Beginning at the line that includes "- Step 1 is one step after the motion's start" in the entries below, print each line exactly as it appears, through the last one.
*** Opening Supplied material ***
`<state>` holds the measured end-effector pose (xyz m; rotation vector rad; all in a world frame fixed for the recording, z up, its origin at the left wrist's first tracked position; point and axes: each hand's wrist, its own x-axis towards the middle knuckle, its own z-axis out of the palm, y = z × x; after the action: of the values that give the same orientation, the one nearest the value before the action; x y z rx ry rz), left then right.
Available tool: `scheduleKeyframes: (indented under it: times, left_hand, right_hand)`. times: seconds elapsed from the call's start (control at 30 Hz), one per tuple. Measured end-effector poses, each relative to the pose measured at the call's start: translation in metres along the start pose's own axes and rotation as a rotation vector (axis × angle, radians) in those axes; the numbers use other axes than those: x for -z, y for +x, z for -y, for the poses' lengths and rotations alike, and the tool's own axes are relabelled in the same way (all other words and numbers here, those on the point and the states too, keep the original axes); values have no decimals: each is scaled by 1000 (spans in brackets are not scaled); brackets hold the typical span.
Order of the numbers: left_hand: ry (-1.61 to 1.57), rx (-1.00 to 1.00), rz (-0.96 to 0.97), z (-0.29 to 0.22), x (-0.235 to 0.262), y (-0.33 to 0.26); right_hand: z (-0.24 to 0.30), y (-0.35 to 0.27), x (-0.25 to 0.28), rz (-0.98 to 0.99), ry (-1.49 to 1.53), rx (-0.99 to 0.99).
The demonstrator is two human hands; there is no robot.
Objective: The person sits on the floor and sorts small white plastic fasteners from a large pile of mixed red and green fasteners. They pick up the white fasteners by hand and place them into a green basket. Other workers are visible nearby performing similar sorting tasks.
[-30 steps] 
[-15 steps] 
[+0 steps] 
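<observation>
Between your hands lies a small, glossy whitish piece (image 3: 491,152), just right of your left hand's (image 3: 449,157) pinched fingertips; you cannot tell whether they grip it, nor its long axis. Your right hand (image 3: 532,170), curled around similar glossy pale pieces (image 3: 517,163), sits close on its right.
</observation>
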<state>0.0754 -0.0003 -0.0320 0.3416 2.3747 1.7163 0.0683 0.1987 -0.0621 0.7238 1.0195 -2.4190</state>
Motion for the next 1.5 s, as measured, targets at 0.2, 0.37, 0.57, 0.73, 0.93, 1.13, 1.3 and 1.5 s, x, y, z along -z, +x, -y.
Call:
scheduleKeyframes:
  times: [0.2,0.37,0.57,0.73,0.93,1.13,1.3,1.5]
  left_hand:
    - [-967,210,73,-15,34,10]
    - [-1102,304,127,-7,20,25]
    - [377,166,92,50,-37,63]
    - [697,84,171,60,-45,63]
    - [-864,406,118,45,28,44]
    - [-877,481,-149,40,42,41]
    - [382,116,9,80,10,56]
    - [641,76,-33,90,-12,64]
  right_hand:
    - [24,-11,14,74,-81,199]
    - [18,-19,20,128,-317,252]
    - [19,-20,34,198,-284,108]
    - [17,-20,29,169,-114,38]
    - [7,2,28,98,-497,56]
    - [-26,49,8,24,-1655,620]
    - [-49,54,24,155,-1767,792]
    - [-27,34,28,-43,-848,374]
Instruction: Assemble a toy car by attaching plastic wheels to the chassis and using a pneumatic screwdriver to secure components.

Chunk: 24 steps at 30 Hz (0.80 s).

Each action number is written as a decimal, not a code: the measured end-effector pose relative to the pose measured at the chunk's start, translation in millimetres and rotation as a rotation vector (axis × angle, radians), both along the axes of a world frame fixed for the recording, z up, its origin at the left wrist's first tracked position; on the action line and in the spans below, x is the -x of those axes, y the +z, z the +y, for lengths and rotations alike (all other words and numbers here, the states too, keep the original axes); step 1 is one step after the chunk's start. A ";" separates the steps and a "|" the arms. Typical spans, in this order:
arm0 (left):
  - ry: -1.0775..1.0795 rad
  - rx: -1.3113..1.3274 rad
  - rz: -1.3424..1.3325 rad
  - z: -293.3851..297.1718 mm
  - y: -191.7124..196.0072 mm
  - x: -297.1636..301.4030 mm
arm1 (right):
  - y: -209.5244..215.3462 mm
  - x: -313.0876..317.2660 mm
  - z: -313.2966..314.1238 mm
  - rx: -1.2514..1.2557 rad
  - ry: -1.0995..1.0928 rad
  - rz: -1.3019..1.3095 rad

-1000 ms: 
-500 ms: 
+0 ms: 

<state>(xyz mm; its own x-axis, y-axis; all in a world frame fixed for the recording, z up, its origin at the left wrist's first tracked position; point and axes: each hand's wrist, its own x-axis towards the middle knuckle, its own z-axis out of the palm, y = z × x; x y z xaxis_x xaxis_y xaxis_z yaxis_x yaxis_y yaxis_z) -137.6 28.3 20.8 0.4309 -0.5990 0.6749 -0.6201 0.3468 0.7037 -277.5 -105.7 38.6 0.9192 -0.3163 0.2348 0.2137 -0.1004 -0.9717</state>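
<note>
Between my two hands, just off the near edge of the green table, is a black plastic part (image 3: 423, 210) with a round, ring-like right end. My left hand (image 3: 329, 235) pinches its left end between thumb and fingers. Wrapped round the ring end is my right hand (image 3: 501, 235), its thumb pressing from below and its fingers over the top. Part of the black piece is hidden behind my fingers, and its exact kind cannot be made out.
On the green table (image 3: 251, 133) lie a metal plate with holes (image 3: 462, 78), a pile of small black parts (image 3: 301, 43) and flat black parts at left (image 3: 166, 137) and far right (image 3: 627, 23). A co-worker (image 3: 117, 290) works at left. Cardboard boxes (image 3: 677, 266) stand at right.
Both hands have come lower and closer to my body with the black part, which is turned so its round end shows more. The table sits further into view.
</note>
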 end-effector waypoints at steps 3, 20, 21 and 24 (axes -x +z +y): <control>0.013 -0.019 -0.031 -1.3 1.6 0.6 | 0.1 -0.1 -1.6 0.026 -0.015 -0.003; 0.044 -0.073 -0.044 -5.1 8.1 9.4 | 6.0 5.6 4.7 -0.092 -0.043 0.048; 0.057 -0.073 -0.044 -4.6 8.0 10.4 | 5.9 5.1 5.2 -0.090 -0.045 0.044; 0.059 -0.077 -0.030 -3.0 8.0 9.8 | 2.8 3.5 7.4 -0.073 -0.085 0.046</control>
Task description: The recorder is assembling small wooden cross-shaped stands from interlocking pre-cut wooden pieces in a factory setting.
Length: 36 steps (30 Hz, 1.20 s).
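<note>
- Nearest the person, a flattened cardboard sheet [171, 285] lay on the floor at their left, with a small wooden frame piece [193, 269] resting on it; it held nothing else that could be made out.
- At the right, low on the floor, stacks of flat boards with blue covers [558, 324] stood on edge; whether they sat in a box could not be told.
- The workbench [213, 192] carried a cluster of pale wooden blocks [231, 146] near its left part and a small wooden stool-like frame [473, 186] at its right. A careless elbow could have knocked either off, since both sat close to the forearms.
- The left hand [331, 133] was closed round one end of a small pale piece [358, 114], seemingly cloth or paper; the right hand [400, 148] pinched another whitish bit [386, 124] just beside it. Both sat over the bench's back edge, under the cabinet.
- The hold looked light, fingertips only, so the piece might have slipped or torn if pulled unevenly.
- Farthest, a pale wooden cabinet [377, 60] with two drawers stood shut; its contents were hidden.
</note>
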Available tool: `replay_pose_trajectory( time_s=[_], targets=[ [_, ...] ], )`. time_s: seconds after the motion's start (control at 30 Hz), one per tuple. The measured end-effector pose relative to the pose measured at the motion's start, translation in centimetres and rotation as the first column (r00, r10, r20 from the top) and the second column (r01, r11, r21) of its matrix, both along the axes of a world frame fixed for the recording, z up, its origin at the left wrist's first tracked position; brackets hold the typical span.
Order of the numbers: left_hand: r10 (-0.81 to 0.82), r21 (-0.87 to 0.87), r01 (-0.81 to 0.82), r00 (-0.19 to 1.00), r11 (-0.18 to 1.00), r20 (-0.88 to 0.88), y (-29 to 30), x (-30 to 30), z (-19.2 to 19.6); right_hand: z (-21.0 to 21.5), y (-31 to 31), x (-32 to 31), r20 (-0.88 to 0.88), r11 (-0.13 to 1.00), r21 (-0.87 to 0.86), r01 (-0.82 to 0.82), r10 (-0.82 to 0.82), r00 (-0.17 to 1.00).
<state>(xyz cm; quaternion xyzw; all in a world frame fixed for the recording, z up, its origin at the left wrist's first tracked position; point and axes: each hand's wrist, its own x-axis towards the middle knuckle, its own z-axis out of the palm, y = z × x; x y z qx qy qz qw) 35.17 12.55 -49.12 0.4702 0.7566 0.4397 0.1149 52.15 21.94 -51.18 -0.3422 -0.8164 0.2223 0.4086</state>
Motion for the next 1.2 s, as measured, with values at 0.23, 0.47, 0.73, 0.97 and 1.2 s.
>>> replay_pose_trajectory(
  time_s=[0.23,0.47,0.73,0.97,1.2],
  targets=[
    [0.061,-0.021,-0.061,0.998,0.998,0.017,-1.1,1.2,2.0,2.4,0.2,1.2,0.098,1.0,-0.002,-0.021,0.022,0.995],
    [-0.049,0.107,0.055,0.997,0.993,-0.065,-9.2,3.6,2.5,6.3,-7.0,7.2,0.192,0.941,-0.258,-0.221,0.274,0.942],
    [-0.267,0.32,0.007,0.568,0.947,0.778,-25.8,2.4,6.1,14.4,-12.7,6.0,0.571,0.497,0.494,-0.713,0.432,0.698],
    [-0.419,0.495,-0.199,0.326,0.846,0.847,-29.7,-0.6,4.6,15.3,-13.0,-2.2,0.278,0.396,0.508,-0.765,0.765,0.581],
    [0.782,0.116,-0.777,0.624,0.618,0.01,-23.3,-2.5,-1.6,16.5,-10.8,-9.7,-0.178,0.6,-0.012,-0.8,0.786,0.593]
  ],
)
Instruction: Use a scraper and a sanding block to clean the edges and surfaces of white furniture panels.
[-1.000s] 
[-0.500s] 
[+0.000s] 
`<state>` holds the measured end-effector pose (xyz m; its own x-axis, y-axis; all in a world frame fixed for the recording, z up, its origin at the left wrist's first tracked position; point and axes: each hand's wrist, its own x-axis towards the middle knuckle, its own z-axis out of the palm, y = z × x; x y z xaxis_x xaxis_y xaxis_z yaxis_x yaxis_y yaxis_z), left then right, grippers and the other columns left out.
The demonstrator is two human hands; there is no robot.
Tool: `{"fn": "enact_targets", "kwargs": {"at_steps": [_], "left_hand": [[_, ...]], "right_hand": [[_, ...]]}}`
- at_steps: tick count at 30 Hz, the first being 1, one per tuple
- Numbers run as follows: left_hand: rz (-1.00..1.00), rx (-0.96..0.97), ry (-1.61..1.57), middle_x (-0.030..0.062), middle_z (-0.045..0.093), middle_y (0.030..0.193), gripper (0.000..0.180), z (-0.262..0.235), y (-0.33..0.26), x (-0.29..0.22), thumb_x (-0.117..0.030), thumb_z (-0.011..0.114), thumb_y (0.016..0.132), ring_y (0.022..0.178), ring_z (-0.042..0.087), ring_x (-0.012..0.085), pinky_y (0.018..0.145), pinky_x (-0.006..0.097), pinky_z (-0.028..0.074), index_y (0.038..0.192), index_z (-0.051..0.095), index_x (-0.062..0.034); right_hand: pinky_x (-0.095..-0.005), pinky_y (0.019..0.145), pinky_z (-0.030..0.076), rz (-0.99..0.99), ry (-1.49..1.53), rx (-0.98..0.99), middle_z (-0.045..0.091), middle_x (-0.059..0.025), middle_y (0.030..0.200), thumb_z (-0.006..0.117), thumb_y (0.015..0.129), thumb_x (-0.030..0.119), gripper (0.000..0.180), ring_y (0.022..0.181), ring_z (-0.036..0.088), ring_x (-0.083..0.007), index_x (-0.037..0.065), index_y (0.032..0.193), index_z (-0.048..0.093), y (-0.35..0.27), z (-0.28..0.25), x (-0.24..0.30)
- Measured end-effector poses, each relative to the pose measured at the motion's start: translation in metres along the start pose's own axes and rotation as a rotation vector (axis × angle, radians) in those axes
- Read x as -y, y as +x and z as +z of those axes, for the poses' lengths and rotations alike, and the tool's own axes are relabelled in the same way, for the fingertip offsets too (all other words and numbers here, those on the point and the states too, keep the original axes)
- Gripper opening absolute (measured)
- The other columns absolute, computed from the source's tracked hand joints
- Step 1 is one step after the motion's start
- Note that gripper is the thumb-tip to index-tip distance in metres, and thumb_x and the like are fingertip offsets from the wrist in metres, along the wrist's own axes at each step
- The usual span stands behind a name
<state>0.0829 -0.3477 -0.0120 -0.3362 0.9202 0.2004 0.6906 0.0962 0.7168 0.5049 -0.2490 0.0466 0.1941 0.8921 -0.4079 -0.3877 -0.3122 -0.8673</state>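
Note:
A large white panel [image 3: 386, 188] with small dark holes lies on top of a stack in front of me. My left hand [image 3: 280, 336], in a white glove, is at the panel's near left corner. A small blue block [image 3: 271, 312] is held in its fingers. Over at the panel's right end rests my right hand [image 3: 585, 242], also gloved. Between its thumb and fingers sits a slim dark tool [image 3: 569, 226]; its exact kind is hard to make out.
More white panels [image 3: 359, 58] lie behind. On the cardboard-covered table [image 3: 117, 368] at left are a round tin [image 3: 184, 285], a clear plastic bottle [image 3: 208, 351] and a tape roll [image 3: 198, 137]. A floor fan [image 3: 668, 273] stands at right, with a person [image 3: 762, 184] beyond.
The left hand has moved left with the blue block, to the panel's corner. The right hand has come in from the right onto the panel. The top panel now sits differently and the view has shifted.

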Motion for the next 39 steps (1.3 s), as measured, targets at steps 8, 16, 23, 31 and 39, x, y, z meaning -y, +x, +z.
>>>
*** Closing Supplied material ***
__Reply to the task__
- Step 1 is one step after the motion's start
- Note that gripper is the thumb-tip to index-tip distance in metres, and thumb_x and the like are fingertip offsets from the wrist in metres, along the wrist's own axes at each step
- The usual span stands behind a name
<state>0.0829 -0.3477 -0.0120 -0.3362 0.9202 0.2004 0.6906 0.0962 0.7168 0.5049 -0.2490 0.0466 0.1941 0.8921 -0.4079 -0.3877 -0.3122 -0.8673</state>
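Note:
A large white panel [image 3: 386, 188] with small dark holes lies on top of a stack in front of me. My left hand [image 3: 280, 336], in a white glove, is at the panel's near left corner. A small blue block [image 3: 271, 312] is held in its fingers. Over at the panel's right end rests my right hand [image 3: 585, 242], also gloved. Between its thumb and fingers sits a slim dark tool [image 3: 569, 226]; its exact kind is hard to make out.
More white panels [image 3: 359, 58] lie behind. On the cardboard-covered table [image 3: 117, 368] at left are a round tin [image 3: 184, 285], a clear plastic bottle [image 3: 208, 351] and a tape roll [image 3: 198, 137]. A floor fan [image 3: 668, 273] stands at right, with a person [image 3: 762, 184] beyond.
The left hand has moved left with the blue block, to the panel's corner. The right hand has come in from the right onto the panel. The top panel now sits differently and the view has shifted.
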
Motion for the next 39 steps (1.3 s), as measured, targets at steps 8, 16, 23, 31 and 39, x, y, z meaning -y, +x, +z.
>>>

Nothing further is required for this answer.